--- YOUR INSTRUCTIONS ---
When a line below holds the string "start", show that line.

___ RECORDED DATA ___

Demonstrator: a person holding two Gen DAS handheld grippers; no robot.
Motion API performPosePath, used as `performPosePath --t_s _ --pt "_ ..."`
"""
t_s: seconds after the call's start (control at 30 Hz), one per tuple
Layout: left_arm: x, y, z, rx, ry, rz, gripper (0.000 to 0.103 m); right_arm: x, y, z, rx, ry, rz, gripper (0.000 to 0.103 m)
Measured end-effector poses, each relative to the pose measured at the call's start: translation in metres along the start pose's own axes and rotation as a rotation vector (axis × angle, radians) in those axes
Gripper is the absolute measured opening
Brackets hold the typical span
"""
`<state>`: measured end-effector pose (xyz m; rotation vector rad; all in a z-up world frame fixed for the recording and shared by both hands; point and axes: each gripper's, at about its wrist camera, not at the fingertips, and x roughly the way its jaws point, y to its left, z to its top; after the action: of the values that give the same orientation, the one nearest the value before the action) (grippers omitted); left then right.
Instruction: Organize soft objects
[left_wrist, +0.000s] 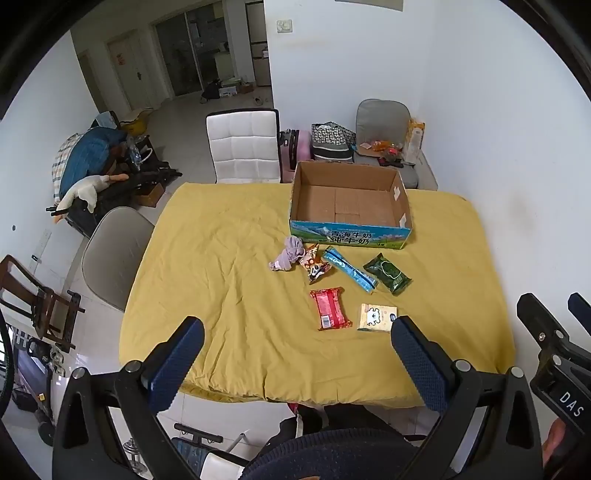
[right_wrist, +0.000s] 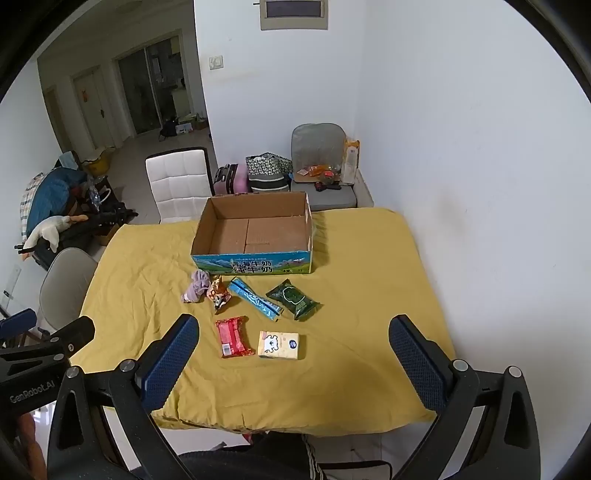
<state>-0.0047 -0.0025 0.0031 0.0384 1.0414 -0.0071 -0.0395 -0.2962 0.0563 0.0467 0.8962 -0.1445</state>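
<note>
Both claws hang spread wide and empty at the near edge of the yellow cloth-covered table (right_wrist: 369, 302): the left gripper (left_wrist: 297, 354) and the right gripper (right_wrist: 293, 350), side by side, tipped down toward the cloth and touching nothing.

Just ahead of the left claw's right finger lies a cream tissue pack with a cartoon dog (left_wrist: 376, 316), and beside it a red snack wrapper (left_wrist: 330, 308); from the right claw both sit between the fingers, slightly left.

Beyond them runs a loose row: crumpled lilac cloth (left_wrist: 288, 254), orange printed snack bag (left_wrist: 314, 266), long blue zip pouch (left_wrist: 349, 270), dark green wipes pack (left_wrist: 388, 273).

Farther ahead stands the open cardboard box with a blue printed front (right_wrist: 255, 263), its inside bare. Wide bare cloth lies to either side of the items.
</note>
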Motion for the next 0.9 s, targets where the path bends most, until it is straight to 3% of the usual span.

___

--- ANSWER TO THE PROBLEM ---
t_s: seconds after the call's start (control at 30 Hz), one per tuple
Measured end-effector poses, each relative to the pose measured at the call's start: translation in metres along the start pose's own axes and rotation as a rotation vector (axis × angle, radians) in those axes

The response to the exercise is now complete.